* **What is required**:
Filter the entries below down to the lines that hold "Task".

* **Materials provided**:
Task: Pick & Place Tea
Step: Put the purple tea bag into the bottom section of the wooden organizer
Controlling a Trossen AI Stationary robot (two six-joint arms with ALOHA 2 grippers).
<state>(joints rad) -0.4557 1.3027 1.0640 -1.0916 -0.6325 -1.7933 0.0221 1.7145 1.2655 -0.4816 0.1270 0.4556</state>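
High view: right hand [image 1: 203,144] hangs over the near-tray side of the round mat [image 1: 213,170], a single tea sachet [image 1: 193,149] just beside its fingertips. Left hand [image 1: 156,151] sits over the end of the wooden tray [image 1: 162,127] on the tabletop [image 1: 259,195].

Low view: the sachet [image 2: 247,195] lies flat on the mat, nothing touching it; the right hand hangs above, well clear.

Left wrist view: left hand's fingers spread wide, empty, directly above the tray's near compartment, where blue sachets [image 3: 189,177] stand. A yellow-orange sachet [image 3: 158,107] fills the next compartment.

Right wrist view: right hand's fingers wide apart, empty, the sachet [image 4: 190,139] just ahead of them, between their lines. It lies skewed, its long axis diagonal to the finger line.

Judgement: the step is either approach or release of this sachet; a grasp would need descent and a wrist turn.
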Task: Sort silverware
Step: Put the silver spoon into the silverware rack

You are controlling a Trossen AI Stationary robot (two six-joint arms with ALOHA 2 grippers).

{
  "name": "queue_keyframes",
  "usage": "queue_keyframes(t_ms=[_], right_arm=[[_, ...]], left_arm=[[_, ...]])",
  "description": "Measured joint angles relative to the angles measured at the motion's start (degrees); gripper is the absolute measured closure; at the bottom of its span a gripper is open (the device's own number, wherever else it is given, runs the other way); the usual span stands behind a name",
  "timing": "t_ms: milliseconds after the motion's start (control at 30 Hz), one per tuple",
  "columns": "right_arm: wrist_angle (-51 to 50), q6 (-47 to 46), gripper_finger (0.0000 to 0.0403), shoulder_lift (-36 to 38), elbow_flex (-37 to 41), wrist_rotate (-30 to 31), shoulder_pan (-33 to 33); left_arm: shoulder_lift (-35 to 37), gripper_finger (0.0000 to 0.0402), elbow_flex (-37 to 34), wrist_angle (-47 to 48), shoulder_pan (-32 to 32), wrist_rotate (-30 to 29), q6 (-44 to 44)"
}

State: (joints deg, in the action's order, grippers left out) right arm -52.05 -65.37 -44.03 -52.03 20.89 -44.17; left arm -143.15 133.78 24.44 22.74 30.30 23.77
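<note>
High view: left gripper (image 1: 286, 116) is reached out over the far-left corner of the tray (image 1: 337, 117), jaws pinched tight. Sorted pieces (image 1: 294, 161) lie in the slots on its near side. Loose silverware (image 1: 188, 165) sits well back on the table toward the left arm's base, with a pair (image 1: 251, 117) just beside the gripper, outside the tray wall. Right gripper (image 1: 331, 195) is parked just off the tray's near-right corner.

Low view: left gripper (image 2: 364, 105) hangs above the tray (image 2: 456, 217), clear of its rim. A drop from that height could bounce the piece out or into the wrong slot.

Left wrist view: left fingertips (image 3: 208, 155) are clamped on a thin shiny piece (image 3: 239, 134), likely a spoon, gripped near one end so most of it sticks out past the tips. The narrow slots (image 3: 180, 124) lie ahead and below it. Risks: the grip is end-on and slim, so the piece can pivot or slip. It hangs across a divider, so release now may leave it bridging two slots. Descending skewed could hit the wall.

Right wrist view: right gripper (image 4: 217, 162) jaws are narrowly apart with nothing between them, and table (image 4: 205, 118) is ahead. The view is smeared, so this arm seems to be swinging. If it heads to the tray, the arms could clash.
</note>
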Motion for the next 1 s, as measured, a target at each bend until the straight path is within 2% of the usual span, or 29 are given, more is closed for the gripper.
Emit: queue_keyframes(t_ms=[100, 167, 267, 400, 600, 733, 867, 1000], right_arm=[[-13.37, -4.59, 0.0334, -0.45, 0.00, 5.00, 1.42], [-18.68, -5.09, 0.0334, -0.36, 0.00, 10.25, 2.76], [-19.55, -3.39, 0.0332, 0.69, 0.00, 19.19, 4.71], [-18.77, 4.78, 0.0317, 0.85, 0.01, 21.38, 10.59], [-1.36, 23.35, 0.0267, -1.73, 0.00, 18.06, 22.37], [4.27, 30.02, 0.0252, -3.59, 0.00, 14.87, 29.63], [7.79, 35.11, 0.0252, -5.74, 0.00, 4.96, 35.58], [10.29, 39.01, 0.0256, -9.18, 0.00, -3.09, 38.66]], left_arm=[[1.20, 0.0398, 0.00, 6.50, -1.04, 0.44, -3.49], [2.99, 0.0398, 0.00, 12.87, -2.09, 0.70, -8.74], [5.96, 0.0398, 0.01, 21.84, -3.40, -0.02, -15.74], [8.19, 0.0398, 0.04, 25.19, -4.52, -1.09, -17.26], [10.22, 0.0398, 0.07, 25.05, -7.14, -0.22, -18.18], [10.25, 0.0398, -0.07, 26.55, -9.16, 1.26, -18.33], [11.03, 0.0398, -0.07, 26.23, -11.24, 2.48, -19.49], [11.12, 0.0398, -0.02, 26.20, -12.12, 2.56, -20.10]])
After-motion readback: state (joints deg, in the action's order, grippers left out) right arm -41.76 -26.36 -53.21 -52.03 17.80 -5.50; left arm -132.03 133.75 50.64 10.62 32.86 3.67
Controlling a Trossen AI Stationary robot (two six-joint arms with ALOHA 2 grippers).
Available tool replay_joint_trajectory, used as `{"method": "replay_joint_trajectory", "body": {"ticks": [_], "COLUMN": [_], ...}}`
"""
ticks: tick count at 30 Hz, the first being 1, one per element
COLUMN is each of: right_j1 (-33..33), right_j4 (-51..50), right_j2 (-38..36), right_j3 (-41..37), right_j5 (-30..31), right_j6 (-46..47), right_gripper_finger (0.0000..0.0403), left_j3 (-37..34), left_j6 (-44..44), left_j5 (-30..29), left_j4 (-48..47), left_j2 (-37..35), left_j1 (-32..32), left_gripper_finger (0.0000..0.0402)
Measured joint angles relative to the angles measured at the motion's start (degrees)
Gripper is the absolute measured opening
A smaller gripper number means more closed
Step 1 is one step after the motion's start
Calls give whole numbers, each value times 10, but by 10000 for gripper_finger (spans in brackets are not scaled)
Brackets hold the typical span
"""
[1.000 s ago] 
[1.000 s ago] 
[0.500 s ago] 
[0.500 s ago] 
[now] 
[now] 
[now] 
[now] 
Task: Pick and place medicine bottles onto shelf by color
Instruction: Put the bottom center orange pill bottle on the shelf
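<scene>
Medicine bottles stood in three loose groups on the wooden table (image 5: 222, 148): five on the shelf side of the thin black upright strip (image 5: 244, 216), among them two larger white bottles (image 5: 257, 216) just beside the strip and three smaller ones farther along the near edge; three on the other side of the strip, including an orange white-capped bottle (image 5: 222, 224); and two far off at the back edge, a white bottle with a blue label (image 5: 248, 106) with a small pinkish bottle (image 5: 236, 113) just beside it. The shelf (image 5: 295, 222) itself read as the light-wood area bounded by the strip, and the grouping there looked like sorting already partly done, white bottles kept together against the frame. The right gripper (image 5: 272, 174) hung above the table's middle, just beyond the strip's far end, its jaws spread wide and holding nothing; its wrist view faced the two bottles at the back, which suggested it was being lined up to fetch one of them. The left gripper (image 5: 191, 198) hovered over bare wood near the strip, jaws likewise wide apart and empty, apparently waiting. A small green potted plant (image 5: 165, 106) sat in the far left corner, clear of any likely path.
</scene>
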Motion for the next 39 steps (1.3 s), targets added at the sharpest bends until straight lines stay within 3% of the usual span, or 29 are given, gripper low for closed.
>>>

* **Response box**:
Task: Pick & Place Tea
Task: Sort silverware
Task: Pick and place medicine bottles onto shelf by color

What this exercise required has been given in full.